I thought I’d capture some of what I’ve learnt here, so I can refer back to this and remind myself to stay true to our creed as I step into ‘what next’.

Below are reflections from two Roman Pichler training courses I attended, and some general thoughts derived from being a Lead Product Manager in a complex health setting.

Product Strategy and Product Roadmap

The sketch above shows what was going through my head after I attended Roman Pichler’s Product Strategy and Product Roadmap training.

I see this as almost the foundation level of product thinking — it allows you to think about discrete artefacts and how to stitch them together in a “platform as product” way.

A vision board structure
A vision board structure

You need a vision for your product — and Roman suggests a simple Vision Board to match your vision, with target groups, needs, product and business goals.
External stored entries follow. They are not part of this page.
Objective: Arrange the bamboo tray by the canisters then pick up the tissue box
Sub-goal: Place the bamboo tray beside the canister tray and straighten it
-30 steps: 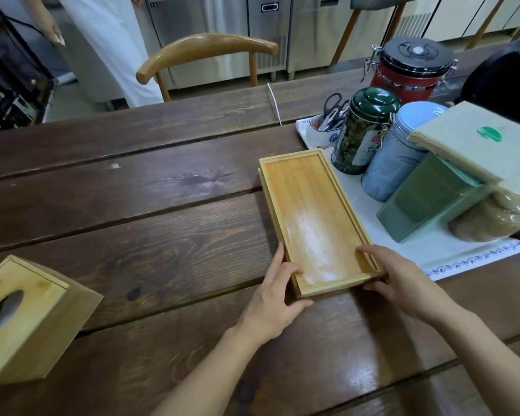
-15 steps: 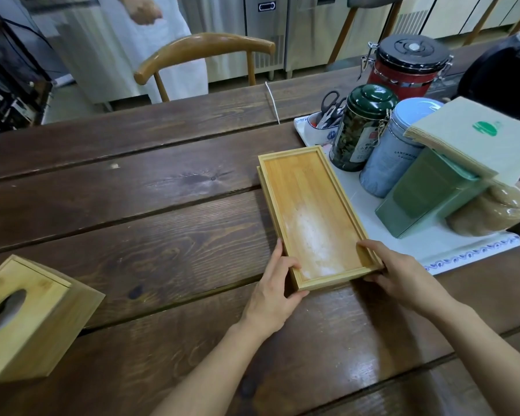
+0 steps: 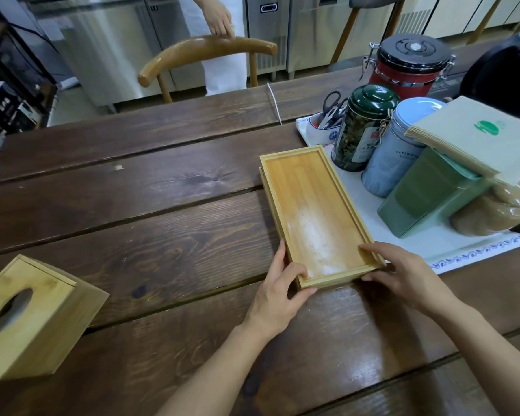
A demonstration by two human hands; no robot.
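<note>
Since a sec ago the bamboo tray (image 3: 315,214) has barely shifted on the table (image 3: 132,211) — same spot, same slight angle — while the second person (image 3: 219,19) behind has walked rightward and now has a hand on the chair back (image 3: 207,51).

Tray lies flat, long axis running away from the camera, its far end tilted a bit left. Its right edge sits just beside, partly over, the white mat (image 3: 463,250) that carries the canisters; the dark green canister (image 3: 364,127) is near the tray's far right corner, the pale blue canister (image 3: 400,148) and green tin (image 3: 430,193) further right, apart from the rim. Little room on that side. To the left of the tray the tabletop is bare planks all the way to the tissue box (image 3: 33,316), which sits well apart at the near left, resting tilted w/ its oval slot facing up-left.

Left hand (image 3: 278,298): forearm coming in from below, thumb hooked over the near-left corner, fingers laid along the left edge — a light pinch on the tray. Right hand (image 3: 403,274): fingers curled over the near-right corner, thumb under/against the near edge, also gripping the tray.
</note>
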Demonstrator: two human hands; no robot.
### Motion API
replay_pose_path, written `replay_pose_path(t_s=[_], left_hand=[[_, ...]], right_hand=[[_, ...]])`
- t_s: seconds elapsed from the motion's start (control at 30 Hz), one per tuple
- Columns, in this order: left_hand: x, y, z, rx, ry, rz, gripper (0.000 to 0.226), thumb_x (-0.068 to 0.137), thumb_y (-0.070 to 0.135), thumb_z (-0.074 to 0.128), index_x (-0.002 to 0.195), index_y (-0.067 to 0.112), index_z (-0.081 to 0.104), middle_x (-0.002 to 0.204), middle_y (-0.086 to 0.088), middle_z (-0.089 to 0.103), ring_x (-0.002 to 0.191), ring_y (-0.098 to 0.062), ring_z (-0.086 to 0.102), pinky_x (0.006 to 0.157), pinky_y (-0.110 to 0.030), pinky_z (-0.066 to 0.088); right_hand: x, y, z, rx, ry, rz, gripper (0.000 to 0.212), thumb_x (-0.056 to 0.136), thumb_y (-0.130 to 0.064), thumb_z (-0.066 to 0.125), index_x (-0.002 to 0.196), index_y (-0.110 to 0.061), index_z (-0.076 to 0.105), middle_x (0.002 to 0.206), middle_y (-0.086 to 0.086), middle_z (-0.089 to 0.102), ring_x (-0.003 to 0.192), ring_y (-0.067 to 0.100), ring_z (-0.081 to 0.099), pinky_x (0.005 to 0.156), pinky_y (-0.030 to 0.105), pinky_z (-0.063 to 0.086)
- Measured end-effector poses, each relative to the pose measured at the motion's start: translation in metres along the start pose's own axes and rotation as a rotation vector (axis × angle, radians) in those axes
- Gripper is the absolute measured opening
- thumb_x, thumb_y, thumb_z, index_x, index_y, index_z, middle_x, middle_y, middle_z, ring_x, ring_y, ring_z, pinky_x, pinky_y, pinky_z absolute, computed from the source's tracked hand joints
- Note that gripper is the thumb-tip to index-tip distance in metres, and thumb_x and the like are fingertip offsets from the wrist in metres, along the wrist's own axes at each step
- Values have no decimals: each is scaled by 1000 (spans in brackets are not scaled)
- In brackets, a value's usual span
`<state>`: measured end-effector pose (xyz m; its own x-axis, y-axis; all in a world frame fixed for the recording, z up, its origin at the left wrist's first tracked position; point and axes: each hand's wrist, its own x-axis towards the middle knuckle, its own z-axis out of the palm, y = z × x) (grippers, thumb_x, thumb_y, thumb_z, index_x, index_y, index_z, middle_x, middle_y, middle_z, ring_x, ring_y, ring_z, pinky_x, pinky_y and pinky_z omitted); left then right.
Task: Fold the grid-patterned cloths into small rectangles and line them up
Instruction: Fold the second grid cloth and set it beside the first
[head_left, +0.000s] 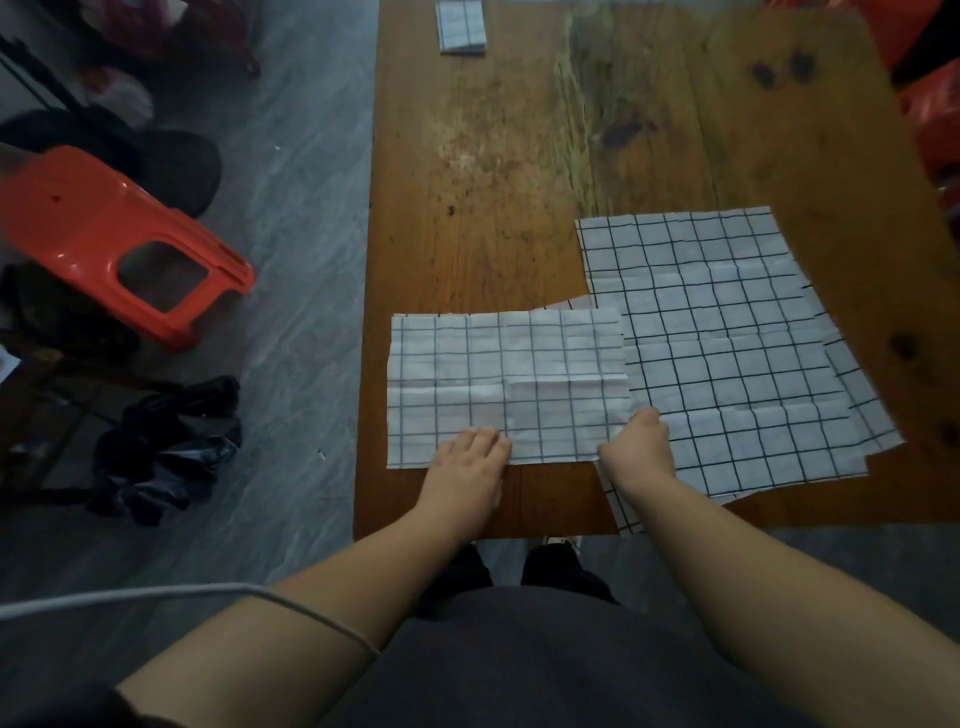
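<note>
At the far left of the frame an orange plastic stool (119, 228) lies tipped over on the grey floor. Below it, a heap of black cloth (166, 447) sits on the floor. A white cable (156, 592) runs across the lower left and over the person's left arm.

The wooden table (493, 182) fills the middle and right. At the very top edge, a small folded cloth (462, 26) with a grid on it lies on the table, well apart from the rest.

Low in the middle, the left hand (467, 467) lies flat with its fingers straight, pressing the near edge of the half-folded cloth (504, 384). This cloth is a wide white rectangle with dark lines, near the front edge of the table.

The right hand (636, 447) is at the near right corner of that cloth. Its fingers are curled and it grips the corner.

To the right, a pile of open grid cloths (727, 338) lies flat, and the half-folded cloth overlaps its left side.

At the upper right edge there are some red things (930, 119), too blurry to tell what they are.
</note>
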<state>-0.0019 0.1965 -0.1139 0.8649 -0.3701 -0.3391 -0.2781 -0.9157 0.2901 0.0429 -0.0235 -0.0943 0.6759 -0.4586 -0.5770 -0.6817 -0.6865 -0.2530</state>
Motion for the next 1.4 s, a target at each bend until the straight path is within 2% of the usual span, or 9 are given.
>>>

A goal oriented roadmap structure
A goal oriented roadmap structure

And you need a goal oriented roadmap — which maps your releases (dates and names), with goals, indicative features, and metrics for success. I’ve used this quite a lot — and it’s a great way of sharing intent with stakeholders (and getting buy in) and helping teams understand a view longer then the next sprint (I’ve drawn roadmaps out for a couple of years ahead).
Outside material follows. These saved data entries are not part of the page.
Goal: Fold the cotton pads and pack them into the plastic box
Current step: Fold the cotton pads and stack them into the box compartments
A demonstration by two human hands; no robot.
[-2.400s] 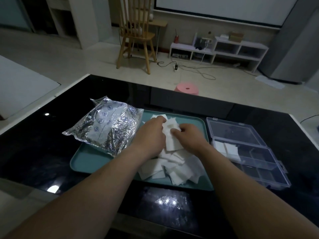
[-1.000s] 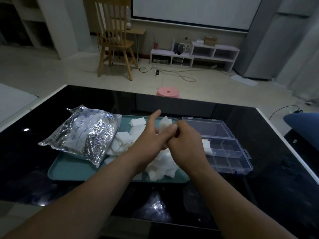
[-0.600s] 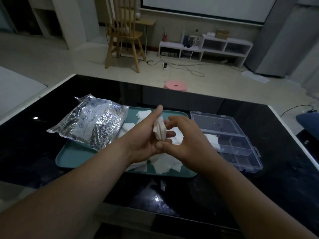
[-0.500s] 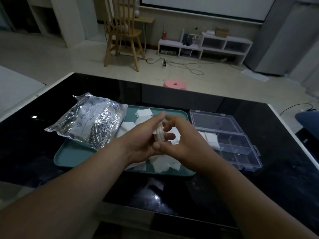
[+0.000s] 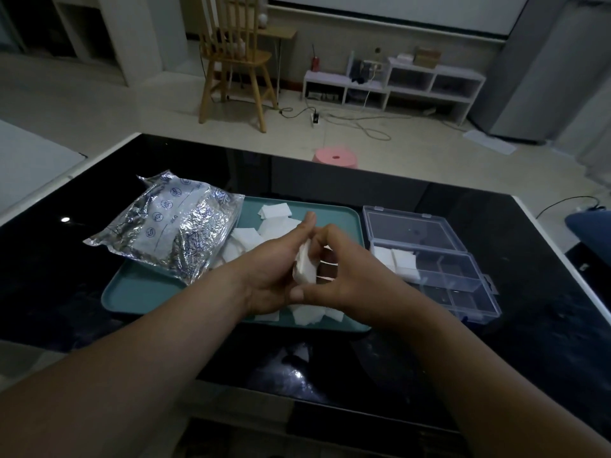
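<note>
The cotton pad (image 5: pixel 305 267), pinched over the teal tray (image 5: pixel 139 295) by the right hand (image 5: pixel 350 279) against the straight, flat fingers of the left hand (image 5: pixel 271 269), should be pressed firmly along its fold and kept closed until laid in the plastic box (image 5: pixel 439 269) at three o'clock.

A: Logged white for cotton pads (image 5: pixel 274 211), teal for tray (image 5: pixel 139 292), black for bench (image 5: pixel 529 342).
B: Confirmed. Silver with blue printed emblems for foil bag (image 5: pixel 172 233), clear for plastic box (image 5: pixel 463 292), pink for stool (image 5: pixel 335 157).
</note>
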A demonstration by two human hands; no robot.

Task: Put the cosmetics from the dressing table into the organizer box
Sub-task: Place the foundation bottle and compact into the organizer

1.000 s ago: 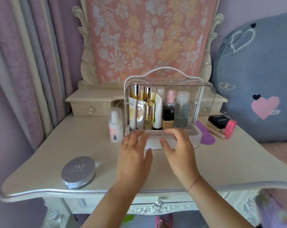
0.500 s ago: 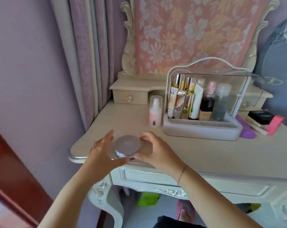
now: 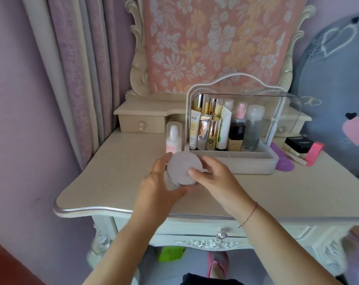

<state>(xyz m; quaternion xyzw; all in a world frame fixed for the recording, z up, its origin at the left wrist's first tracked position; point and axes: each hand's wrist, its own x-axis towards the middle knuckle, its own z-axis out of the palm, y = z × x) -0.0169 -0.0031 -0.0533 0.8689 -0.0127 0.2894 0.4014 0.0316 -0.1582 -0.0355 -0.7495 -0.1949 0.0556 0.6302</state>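
Observation:
A round silver compact (image 3: 179,168) is lifted above the dressing table (image 3: 117,173), tilted toward me. My left hand (image 3: 160,190) grips it from the left and below, and my right hand (image 3: 213,179) holds its right edge. Just behind stands the white organizer box (image 3: 256,164) with its clear lid raised; several tubes and bottles stand in its back row, and its front tray looks bare. A small pink-labelled bottle (image 3: 173,138) stands on the table left of the box.
Right of the box lie a purple flat item (image 3: 283,162), a black box (image 3: 299,144), a pink block (image 3: 314,153) and a slim stick (image 3: 295,158). Small drawers and a floral-covered mirror stand at the back. A curtain hangs on the left, a large cushion on the right.
Both hands left the organizer's front, reached to the silver compact at the table's front left, gripped it and lifted it toward the box. My view swung left, then back.

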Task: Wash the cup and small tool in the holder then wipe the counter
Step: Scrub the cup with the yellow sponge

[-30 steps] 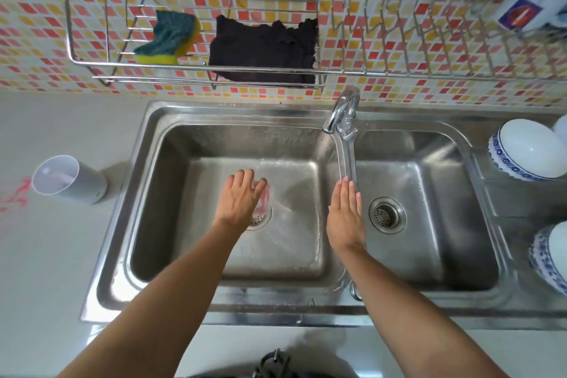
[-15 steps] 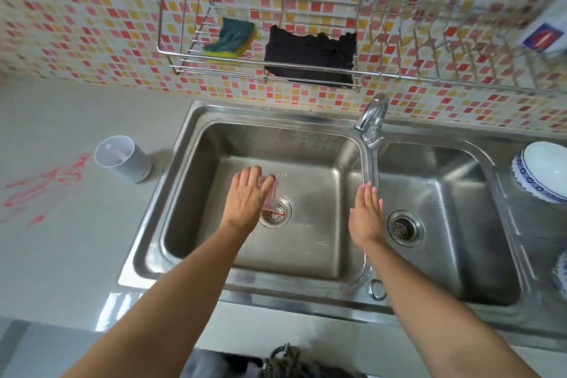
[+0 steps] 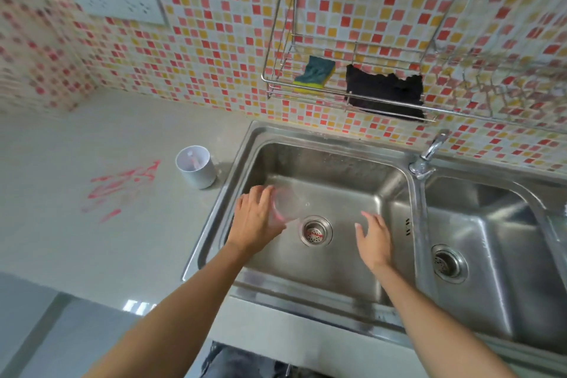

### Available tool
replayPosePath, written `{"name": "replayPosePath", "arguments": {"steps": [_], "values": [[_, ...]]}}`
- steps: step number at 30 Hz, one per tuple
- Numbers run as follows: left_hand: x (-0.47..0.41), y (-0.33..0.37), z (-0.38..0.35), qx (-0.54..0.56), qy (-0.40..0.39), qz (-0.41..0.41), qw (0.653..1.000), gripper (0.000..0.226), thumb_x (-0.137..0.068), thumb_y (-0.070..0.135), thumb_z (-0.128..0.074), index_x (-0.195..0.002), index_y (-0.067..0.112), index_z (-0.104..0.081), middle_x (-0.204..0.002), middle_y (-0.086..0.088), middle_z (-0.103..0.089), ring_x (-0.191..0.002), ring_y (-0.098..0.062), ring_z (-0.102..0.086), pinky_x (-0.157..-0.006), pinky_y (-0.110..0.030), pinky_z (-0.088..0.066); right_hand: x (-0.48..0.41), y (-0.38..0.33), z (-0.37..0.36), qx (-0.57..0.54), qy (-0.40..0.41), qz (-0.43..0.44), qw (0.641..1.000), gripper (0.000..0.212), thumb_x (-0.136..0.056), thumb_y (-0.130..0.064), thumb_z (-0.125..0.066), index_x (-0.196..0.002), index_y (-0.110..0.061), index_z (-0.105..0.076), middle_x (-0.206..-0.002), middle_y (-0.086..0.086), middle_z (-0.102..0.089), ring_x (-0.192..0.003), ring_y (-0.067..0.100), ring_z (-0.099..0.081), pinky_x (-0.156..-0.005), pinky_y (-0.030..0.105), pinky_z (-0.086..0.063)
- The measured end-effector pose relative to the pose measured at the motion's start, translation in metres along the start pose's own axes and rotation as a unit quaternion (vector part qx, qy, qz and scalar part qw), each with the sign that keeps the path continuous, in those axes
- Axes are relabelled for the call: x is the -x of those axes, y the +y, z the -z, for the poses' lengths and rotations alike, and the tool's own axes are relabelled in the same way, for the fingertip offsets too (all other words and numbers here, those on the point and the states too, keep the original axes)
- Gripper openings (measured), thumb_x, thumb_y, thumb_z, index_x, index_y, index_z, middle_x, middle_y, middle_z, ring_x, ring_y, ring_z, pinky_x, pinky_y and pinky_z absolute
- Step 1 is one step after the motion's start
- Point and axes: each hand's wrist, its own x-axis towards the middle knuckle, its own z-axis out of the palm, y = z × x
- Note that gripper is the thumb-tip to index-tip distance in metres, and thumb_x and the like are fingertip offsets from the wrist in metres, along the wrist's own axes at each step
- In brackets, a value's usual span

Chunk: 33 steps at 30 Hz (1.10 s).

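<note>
My left hand (image 3: 256, 219) holds a clear cup (image 3: 285, 204) with a pinkish base over the left sink basin (image 3: 352, 181), left of the drain (image 3: 316, 230). My right hand (image 3: 372, 238) hovers empty, fingers spread, to the right of that drain. A white cylindrical holder (image 3: 196, 166) stands on the counter (image 3: 76, 255) beside the sink, with a small pink-and-white tool (image 3: 194, 159) inside. Red smears (image 3: 122, 186) mark the counter left of the holder.
A wire rack (image 3: 337, 95) on the tiled wall holds a green-yellow sponge (image 3: 316, 74) and a black cloth (image 3: 385, 92). The faucet (image 3: 428, 153) stands between the two basins, with the right basin (image 3: 497, 233) beyond it. A wall socket (image 3: 118, 6) is at upper left.
The view has swung left. My left hand has moved left with the cup, away from the drain. My right hand has left the divider by the faucet and now hangs over the left basin.
</note>
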Motion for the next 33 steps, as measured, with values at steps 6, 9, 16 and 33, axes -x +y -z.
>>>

And a backlog. In my experience having articulated Features (the big things) and Epics (the slightly smaller things) helps people understand things higher upstream (the roadmap, the vision, the anticipated benefits etc) and also allows you to articulate the user stories for the team to build. There’s lots of good examples out there about how to create and manage a backlog.

And I don’t think we talk enough about the Product lifecycle (but Roman did).

A product lifecycle

We often understand the ‘product market fit’ stage of a new product because it’s all about launch — but I’m not sure we use data well enough to proactively manage the lifecycle, and that crucial stage of extending a product, or ending it.

If you’re a Product person it should be as natural to close a service as it is to launch one — but in my experience too many products and services linger on.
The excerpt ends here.